L’oubli de l’histoire
Pourquoi ? Pour plusieurs raisons, qui se renforcent mutuellement. L’une est le conservatisme de la société brésilienne, dans laquelle une majorité de citoyens défend la peine de mort, proscrit l’IVG, nourrit la misogynie, accorde sa confiance, en priorité, à l’armée, la police et les Eglises. Autre raison : le rapport au passé, qui repose largement sur l’oubli de l’histoire. « Au Brésil, l’avenir se bâtit uniquement sur le présent, dans une relecture permanente et une incessante quête de la nouveauté », écrit l’éditorialiste. Le pays, souligne-t-il, n’a pas encore pansé les blessures de la dictature militaire. Enfin, le Brésil « souffre d’une pénurie de leaders charismatiques ». Discrédité par les affaires de corruption qui ont touché son parti, Lula n’a pas été remplacé.

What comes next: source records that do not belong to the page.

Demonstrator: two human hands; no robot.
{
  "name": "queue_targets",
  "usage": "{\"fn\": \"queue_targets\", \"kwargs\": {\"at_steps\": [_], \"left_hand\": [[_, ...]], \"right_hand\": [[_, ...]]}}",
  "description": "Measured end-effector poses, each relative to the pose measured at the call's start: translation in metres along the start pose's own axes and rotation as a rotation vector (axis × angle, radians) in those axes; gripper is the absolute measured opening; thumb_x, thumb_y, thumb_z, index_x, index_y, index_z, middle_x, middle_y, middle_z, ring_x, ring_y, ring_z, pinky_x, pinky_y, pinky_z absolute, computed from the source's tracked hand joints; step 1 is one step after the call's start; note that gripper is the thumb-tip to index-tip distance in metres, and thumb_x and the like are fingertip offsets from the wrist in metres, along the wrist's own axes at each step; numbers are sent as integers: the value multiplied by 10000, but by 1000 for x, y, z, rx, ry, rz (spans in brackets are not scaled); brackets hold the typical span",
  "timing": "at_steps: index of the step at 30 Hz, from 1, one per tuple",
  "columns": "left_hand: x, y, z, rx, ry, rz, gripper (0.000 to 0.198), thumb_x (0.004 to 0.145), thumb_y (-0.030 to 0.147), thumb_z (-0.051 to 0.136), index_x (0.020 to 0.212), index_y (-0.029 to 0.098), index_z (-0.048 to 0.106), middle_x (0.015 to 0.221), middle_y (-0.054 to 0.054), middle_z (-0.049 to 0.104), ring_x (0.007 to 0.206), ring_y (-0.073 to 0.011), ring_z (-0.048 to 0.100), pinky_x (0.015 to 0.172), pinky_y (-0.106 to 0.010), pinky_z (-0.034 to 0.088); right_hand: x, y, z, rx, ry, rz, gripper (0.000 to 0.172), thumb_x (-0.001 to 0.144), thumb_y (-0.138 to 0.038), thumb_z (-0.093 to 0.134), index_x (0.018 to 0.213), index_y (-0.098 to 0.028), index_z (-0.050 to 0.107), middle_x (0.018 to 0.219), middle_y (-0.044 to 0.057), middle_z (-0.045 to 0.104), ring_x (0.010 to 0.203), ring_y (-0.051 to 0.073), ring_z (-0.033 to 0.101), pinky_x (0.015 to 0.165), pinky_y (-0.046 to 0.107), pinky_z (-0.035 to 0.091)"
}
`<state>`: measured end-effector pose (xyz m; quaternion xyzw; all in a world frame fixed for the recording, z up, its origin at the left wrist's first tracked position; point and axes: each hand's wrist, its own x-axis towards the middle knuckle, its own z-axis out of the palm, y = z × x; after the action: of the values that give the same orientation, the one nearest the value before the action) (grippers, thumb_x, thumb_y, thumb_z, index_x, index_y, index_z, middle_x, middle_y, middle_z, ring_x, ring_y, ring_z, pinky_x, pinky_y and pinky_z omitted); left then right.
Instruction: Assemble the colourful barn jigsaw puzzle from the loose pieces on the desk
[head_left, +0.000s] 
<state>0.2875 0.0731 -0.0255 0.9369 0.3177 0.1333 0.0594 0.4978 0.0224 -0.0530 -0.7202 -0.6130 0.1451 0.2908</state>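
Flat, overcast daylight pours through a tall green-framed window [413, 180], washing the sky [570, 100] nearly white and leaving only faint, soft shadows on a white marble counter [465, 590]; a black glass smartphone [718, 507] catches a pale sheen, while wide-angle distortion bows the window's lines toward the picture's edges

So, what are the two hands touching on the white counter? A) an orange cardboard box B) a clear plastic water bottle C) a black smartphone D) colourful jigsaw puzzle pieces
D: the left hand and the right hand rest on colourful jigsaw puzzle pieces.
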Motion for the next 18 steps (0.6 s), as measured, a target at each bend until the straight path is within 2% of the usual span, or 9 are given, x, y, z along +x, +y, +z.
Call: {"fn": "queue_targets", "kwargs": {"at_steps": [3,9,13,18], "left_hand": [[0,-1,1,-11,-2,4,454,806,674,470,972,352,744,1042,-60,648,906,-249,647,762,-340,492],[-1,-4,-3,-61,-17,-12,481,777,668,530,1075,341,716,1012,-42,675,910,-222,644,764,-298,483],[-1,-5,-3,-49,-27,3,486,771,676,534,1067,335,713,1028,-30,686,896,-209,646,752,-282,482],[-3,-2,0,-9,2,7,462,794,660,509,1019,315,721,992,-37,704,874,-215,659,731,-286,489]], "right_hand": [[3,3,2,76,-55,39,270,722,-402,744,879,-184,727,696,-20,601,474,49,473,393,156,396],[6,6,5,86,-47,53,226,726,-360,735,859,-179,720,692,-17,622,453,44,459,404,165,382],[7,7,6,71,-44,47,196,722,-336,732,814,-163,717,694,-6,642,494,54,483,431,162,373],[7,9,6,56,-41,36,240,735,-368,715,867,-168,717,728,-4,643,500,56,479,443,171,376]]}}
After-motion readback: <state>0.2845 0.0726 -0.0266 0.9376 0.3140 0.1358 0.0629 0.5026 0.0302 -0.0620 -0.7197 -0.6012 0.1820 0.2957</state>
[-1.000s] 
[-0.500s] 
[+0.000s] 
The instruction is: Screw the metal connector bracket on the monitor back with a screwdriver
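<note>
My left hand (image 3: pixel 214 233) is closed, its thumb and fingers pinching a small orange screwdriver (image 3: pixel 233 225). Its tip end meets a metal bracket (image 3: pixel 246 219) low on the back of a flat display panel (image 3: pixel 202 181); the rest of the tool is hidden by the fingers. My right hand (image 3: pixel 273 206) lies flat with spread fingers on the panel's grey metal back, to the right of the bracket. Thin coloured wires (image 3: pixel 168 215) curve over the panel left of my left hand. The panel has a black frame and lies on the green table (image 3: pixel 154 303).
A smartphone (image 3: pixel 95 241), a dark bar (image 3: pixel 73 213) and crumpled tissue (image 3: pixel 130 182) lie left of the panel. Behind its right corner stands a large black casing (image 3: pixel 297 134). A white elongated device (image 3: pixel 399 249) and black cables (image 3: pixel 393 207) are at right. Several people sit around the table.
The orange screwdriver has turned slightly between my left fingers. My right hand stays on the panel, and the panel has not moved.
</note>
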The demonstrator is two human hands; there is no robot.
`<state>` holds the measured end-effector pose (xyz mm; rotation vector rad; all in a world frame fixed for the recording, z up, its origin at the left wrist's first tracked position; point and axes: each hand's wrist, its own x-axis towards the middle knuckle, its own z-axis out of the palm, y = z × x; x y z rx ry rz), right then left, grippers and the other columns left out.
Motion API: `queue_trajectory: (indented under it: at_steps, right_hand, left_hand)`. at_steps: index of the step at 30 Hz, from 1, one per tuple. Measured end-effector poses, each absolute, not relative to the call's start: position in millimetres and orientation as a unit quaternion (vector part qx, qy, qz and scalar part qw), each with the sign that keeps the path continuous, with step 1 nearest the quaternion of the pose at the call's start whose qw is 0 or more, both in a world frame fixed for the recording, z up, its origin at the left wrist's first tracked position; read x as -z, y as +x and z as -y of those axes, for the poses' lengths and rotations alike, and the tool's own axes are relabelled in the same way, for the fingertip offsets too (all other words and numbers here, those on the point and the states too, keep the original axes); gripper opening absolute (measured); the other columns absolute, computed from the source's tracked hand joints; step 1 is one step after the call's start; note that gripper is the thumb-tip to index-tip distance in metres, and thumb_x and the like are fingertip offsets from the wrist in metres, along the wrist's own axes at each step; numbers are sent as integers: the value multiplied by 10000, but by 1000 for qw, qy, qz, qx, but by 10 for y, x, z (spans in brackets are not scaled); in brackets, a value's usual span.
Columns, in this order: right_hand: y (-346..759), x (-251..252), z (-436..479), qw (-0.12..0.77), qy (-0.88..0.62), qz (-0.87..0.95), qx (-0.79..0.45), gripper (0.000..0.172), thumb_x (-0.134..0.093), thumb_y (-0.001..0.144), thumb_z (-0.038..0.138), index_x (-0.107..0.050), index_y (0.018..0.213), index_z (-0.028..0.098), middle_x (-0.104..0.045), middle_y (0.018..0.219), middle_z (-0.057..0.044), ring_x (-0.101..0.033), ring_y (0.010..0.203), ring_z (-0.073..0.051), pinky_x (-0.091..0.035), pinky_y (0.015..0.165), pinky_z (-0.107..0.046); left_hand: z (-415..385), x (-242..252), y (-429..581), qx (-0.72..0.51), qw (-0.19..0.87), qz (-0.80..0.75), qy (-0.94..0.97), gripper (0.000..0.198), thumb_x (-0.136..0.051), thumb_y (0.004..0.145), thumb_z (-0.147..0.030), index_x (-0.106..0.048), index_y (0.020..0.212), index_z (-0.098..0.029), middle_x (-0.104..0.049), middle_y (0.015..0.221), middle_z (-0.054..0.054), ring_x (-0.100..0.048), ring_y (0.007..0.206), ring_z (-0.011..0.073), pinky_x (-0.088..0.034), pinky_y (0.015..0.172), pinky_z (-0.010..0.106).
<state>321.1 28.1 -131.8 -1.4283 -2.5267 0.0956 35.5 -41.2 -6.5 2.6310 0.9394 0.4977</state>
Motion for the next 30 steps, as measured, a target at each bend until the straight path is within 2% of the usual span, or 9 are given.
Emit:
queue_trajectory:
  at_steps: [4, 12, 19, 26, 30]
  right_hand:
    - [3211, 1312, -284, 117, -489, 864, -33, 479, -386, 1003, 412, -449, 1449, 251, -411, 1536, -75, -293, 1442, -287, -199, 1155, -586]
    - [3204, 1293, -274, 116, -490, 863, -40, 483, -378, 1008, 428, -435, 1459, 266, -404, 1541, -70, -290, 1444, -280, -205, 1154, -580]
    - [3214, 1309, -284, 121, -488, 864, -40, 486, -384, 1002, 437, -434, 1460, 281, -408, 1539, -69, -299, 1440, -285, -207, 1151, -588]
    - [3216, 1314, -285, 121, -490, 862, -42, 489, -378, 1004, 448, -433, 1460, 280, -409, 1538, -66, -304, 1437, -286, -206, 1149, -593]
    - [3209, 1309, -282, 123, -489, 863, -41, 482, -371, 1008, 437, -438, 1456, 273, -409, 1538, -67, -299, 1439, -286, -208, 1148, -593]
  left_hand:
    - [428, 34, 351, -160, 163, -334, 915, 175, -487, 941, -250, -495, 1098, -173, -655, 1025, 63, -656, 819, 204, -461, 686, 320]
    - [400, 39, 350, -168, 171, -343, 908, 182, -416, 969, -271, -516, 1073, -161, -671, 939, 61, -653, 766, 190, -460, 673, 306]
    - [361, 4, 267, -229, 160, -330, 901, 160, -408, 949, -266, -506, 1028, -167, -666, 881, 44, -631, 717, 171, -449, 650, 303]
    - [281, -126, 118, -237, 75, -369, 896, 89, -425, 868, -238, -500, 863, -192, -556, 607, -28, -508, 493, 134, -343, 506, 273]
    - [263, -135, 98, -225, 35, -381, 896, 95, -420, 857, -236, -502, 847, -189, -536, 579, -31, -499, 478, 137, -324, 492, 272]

Il reste un peu plus de deux ans à l’opposition pour s’organiser et faire émerger un candidat crédible à l’élection présidentielle de 2022, qui soit capable de battre Jair Bolsonaro mais surtout d’incarner d’une manière convaincante un autre volet de la culture brésilienne, tourné non plus vers un conservatisme intolérant mais vers les valeurs d’égalité et d’ouverture. Le Brésil pourra alors retrouver sa place dans le concert des nations.